For me pictures are gateways through which—when I succeed— I can burst into a world which is at once very close to us and very distant; a world to which we have no access, where we find ourselves, but which we cannot perceive; a world which is opposed to the real world. Our parallel world, from which, in a sense, we alienate ourselves. And this is paradise. We are inside it, we are imprisoned in it, and yet some inexplicable power denies it to us.

         I have managed to open some windows onto this world. How I have managed it is difficult to explain. It certainly wasn’t by force, not by selection, not by intelligence, not even exactly by intuition, but almost by a kind of sleepwalking. The work of an artist is very difficult, precisely because it cannot be done by force, with diligence, or with intelligence. I mean, you can do everything else in life using strength and application and intellect, but in art these things produce absolutely no result.

 

7)         Know you that rajas is of the nature of attachment, conditioned by thirst for life and the adhering tendency; it binds the embodied One fast by action association.

 

         Rajas is the modality of action. Actions have good and bad impacts, but that isn’t the point of the study. The Gita doesn’t teach ethics. The idea is to see how we’re caught by different aspects of our life, in this case our actions, and so lose our freedom. From a spiritual standpoint we can be just as bound by excellent activities as we can by criminal ones.

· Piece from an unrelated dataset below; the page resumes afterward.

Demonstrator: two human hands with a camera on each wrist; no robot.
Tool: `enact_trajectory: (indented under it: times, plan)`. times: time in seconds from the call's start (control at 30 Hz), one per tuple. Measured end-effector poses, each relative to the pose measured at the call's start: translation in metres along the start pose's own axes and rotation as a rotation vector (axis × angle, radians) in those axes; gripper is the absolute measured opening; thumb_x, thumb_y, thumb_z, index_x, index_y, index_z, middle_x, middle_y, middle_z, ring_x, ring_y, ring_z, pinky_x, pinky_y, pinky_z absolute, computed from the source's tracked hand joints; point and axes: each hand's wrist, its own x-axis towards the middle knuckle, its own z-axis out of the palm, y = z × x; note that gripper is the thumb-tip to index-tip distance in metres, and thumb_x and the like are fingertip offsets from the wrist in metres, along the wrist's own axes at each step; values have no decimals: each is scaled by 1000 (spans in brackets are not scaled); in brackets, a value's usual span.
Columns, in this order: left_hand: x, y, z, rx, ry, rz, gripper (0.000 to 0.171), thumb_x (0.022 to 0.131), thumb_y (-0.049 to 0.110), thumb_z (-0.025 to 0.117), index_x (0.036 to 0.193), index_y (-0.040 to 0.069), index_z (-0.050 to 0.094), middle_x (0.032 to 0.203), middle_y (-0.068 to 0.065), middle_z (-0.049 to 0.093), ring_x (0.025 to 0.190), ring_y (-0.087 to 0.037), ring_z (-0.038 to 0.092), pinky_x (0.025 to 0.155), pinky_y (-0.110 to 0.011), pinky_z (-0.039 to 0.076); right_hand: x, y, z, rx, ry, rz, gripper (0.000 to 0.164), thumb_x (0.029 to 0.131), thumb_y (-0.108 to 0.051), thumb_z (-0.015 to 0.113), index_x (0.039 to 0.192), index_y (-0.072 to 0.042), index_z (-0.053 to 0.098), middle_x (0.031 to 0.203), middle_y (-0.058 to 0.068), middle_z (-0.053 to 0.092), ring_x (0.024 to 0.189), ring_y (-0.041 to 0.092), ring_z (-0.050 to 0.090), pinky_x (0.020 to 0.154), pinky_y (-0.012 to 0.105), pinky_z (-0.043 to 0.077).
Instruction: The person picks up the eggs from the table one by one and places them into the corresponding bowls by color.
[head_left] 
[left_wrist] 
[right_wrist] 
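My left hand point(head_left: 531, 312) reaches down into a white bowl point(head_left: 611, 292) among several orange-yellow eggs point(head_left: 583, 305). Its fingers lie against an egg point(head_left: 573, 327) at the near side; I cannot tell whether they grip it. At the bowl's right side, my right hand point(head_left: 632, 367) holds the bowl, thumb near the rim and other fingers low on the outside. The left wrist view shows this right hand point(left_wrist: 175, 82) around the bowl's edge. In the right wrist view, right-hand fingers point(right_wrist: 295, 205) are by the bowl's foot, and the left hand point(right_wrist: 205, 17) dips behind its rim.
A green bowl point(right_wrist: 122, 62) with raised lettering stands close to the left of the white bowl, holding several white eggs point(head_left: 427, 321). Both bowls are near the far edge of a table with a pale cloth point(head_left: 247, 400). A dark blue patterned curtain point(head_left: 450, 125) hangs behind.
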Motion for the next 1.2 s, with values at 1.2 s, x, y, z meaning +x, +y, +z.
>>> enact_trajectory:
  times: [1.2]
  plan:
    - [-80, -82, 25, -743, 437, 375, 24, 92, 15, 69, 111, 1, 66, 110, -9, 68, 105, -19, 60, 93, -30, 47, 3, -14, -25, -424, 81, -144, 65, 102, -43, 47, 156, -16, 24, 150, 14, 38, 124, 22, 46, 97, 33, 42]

         Rajas is the easiest guna to study, since the complications of our activities are usually in plain sight. The other two often “hide behind” rajas, because busyness is so obvious. Rajas is where we focus our surface attention the most.

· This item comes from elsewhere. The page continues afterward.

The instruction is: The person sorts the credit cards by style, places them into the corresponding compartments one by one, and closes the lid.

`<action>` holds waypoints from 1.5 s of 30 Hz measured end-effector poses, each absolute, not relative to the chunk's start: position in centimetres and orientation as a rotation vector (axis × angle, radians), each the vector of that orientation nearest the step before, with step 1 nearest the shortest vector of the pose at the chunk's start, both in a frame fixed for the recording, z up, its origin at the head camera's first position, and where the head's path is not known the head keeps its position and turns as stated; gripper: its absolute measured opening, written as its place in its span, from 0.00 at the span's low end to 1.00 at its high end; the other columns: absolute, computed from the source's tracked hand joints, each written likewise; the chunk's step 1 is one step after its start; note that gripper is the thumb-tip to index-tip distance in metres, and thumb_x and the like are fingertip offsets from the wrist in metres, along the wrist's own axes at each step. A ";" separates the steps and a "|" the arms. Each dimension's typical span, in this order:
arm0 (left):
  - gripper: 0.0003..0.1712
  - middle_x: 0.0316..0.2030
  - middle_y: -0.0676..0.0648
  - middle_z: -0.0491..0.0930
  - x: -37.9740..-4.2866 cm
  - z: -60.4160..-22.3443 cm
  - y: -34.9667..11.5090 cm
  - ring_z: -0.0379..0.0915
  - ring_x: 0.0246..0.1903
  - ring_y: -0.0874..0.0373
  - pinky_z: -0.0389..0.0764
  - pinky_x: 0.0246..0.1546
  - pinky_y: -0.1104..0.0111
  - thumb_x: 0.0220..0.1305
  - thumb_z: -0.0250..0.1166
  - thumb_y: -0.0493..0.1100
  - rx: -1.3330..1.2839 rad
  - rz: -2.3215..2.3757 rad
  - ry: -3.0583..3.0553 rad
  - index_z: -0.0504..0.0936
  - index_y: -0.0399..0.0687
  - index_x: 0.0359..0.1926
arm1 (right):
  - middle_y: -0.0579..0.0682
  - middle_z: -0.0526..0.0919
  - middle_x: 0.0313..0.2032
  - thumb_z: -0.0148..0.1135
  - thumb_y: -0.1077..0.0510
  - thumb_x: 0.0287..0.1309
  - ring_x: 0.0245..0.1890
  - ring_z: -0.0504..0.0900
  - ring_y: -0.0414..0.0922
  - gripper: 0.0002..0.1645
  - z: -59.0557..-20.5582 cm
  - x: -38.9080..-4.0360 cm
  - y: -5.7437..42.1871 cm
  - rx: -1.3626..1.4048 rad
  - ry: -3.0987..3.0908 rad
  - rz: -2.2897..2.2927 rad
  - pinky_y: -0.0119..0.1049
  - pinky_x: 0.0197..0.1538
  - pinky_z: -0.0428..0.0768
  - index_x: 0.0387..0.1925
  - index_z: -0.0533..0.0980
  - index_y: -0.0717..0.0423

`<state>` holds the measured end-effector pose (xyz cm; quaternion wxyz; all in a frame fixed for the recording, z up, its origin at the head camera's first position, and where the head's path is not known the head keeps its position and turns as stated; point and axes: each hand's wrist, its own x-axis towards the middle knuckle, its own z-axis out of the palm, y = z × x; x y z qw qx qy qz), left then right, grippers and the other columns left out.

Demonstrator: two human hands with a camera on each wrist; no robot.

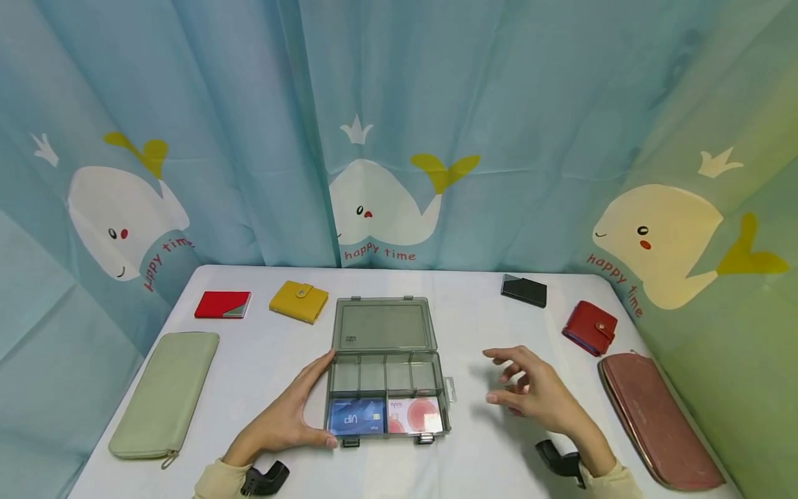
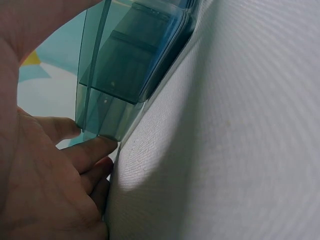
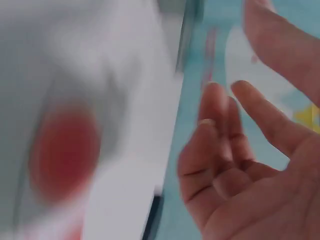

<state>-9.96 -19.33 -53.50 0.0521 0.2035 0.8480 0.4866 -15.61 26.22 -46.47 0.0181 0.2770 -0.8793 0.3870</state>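
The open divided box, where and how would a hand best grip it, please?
Probably grip the box by its side walls, from left and right: they stand upright, while the lid extends behind and latches line the front.

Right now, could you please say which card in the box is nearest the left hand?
The blue card; the pink-and-white card lies farther off, to its right.

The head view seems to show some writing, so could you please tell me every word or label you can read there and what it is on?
"happy time": in red, three times, on the curtain.
"VIP": upside down on the blue card.
Too small to read: the other print on that card, the lettering on the pink-and-white card, and the mark on the lid.
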 end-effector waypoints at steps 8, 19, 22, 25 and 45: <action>0.81 0.84 0.37 0.50 -10.0 -53.5 -19.4 0.48 0.81 0.32 0.56 0.72 0.26 0.40 0.88 0.58 0.633 1.476 2.581 0.46 0.50 0.87 | 0.53 0.81 0.45 0.89 0.56 0.40 0.42 0.78 0.46 0.43 -46.8 -15.5 31.7 0.486 -3.098 0.886 0.30 0.33 0.77 0.61 0.82 0.58; 0.81 0.84 0.37 0.50 -9.9 -53.5 -19.2 0.48 0.81 0.31 0.55 0.73 0.26 0.40 0.88 0.58 0.624 1.490 2.573 0.46 0.50 0.87 | 0.48 0.78 0.40 0.91 0.56 0.35 0.43 0.74 0.46 0.35 -48.0 -15.4 33.4 0.353 -3.184 0.787 0.31 0.38 0.76 0.49 0.84 0.51; 0.81 0.84 0.36 0.50 -9.8 -53.5 -19.2 0.48 0.81 0.31 0.55 0.73 0.26 0.40 0.88 0.59 0.614 1.489 2.575 0.46 0.51 0.87 | 0.48 0.78 0.40 0.91 0.55 0.34 0.43 0.74 0.46 0.33 -48.2 -15.6 33.5 0.332 -3.198 0.795 0.32 0.39 0.76 0.46 0.84 0.49; 0.81 0.84 0.36 0.50 -9.8 -53.4 -19.3 0.48 0.81 0.31 0.55 0.73 0.26 0.40 0.88 0.59 0.607 1.488 2.575 0.46 0.51 0.87 | 0.48 0.78 0.40 0.91 0.54 0.34 0.43 0.74 0.46 0.33 -48.3 -15.9 33.5 0.326 -3.201 0.810 0.33 0.40 0.76 0.45 0.82 0.51; 0.82 0.84 0.37 0.50 -10.0 -53.6 -19.4 0.48 0.81 0.30 0.55 0.72 0.26 0.39 0.89 0.58 0.635 1.478 2.579 0.45 0.50 0.87 | 0.53 0.79 0.37 0.67 0.71 0.66 0.30 0.80 0.32 0.19 -48.3 -13.9 33.5 0.399 -3.051 1.208 0.30 0.31 0.83 0.52 0.68 0.61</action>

         If we set out to build a shed, for example, the precipitating idea, the sattvic part, doesn’t seem particularly onerous. But then we have to design the structure, buy the materials, gather the tools, and spend a lot of time actually putting it together. If we give up at any point the project doesn’t get done, so we are bound to proceed step by step through the entire process. Action is like that, one thing leading to another. Once the shed is built, tamas presides over it sitting there year after year, freeing us to move on to the next project.

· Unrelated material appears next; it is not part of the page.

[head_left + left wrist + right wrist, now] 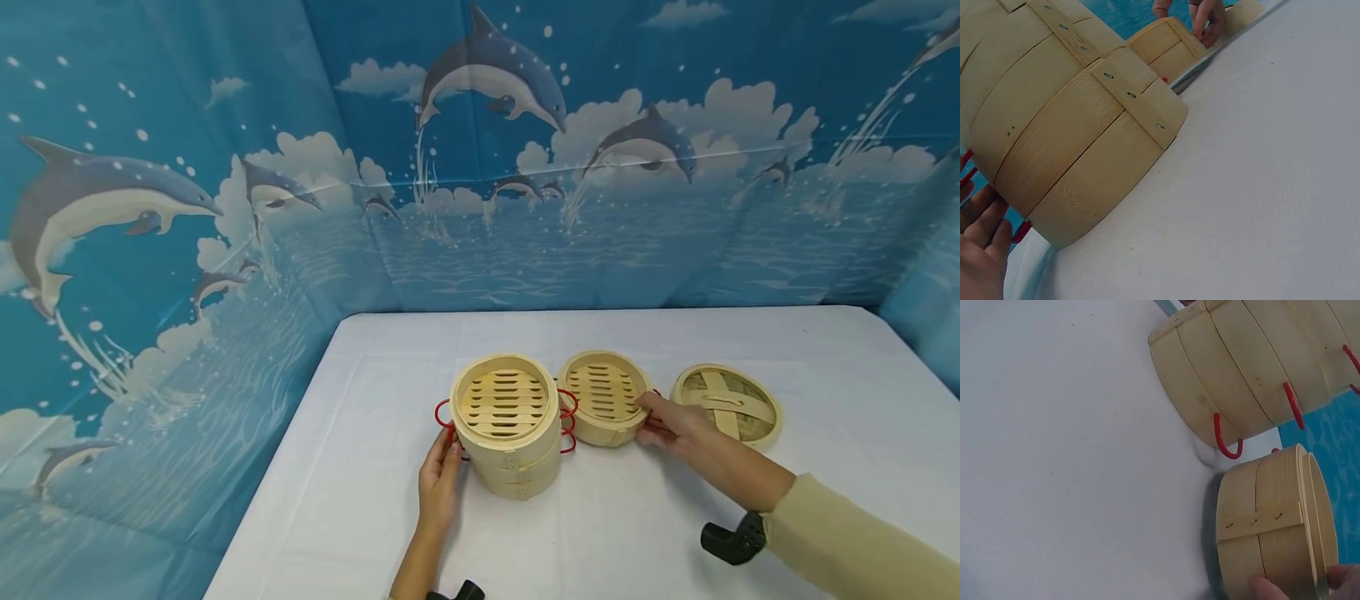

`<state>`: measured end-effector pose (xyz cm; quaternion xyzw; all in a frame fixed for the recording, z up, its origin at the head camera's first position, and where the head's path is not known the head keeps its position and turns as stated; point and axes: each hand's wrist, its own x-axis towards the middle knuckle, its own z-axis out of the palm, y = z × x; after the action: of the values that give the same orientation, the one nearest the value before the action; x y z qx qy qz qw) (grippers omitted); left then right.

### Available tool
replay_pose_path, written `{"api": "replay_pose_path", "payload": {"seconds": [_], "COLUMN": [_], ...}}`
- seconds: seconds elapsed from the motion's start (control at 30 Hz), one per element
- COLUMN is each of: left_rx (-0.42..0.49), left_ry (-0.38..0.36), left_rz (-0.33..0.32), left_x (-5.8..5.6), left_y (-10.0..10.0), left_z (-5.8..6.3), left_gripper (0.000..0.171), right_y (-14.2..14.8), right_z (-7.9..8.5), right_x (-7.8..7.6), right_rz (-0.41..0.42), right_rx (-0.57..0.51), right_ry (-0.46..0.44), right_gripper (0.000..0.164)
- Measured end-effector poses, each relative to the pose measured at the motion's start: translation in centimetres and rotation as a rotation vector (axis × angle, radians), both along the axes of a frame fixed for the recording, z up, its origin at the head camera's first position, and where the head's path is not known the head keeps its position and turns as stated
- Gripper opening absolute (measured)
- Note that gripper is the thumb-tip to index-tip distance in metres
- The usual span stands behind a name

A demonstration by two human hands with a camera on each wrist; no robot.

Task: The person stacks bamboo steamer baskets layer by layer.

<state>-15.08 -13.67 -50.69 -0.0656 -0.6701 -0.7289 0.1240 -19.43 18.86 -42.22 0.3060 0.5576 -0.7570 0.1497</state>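
Note:
A stack of round bamboo steamer baskets [517,467] with red handles stands mid-table, its slatted top facing up. My left hand [438,479] is at the stack's left side, fingers touching it beside the red handles [1022,232]; some fingertips are hidden in the left wrist view. Right of the stack sits a single bamboo steamer basket [600,396], close to the stack's red handles. My right hand [671,425] pinches its right edge, thumb at the rim and a finger against the side wall, as the right wrist view shows.
A round woven bamboo lid [727,404] with a strap handle lies to the right, partly behind my right forearm. A white cloth [337,500] covers the table. Behind the far edge hangs a blue dolphin curtain [480,242].

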Motion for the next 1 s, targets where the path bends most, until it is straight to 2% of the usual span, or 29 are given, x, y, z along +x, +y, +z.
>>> {"api": "replay_pose_path", "payload": {"seconds": [0.1, 0.23, 0.47, 0.67, 0.83, 1.0], "left_rx": [-0.002, -0.012, -0.028, -0.026, -0.013, -0.087], "left_ry": [-0.003, 0.001, -0.021, -0.011, 0.077, 0.245], "left_rz": [0.001, 0.002, 0.008, 0.008, 0.018, 0.052], "left_x": [0.0, 0.0, 0.0, 0.0, 0.1, 0.4], "left_y": [0.1, 0.1, -0.1, -0.1, 0.1, 0.3], "left_z": [-0.1, -0.1, 0.0, -0.1, 0.2, 0.8], "left_gripper": [0.041, 0.041, 0.042, 0.044, 0.052, 0.053], "right_y": [0.3, 0.7, 1.4, 1.0, 0.4, -0.6], "right_z": [0.7, 2.5, 7.5, 11.4, 13.5, 14.8], "right_x": [-0.1, -0.7, -2.1, -2.9, -2.4, -1.8], "right_rz": [0.000, -0.012, 0.065, 0.078, 0.148, 0.210], "right_rx": [0.016, 0.018, -0.034, -0.019, -0.026, -0.045], "right_ry": [0.005, -0.013, 0.015, 0.023, 0.070, 0.102], "right_gripper": [0.012, 0.018, 0.018, 0.026, 0.035, 0.055]}}
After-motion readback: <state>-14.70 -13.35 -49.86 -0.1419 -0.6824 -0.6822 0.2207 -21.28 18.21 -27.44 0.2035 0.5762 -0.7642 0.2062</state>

         The Maitri Upanishad (3.5) includes a summary of tamas and rajas. Unlike the Gita, it does not treat sattva as a binding quality at all, proving that even Upanishads can have their drawbacks. Here’s what it says about rajas:

 

  The characteristics of the Passionate Quality (rajas)… are inner thirst, affection, emotion, covetousness, maliciousness, lust, hatred, secretiveness, envy, insatiability, unsteadfastness, fickleness, distractedness, ambitiousness, acquisitiveness, favoritism towards friends, dependence upon surroundings, hatred in regard to unpleasant objects of sense, overfondness in regard to pleasant objects, sourness of utterance, gluttonousness. With these the elemental soul is filled full; with these it is ‘overcome’. Therefore it undergoes different forms—yea, it undergoes different forms!” (Hume translation)

 

         It’s certainly a list that leans heavily on the negative side of action. The more positive side of rajas includes the energy to accomplish beneficial acts and to pursue the investigation of questions both scientifically and philosophically. Rajas has a dark side when it is linked to tamas and a bright aspect when allied with sattva.

 

8)         But tamas is born of ignorance, deluding all embodied beings; it binds by delusion, lassitude and somnolence.

 

         The ignorance spoken of here is the simple ignorance of not knowing, or knowing only a small part, as opposed to the universal condition of ignorance due to separation from our true being, which underlies all three gunas. Tamas thrives in minds that willfully prefer not to know what’s going on around them. “It was good enough for grandpa, and it’s good enough for me,” is a classic tamasic attitude, insisting that a few shreds of prejudice are much more comfortable than an educated grasp of the situation. People oppressed by tamas often insist they are right, even in the face of overwhelming contrary evidence. Like sattva, tamas can be exceedingly comfortable, because it is so restful and uneventful that we can even ignore its claustrophobia-inducing environment. Rajas can impel us to break out of our complacency, but if tamas is dominant enough there may not be enough energy to overcome its powerful gravity.

 

         Here is the Maitri Upanishad (3.5) on tamas:

 

Now, it has elsewhere been said: “The characteristics of the Dark Quality (tamas) are delusion, fear, despondency, sleepiness, weariness, heedlessness, old age, sorrow, hunger, thirst, wretchedness, anger, atheism (nastikya), ignorance, jealousy, cruelty, stupidity, shamelessness, religious neglect, pride, unequableness. (Hume translation.)

 

         Holding a one-sided view of part of our nature makes it harder to let go of, not easier. Even tamas has a positive aspect, despite what the Maitri says. It steadies the psyche, holds on to established truths, provides continuity and grounding, and much more. So, if we work on tamas at all, as opposed to simply aiming at transcending it, we can move away from anger and stupidity toward appreciating the steadiness and stability tamas supplies. Having our basic needs covered can free us to turn our attention to more interesting experiences.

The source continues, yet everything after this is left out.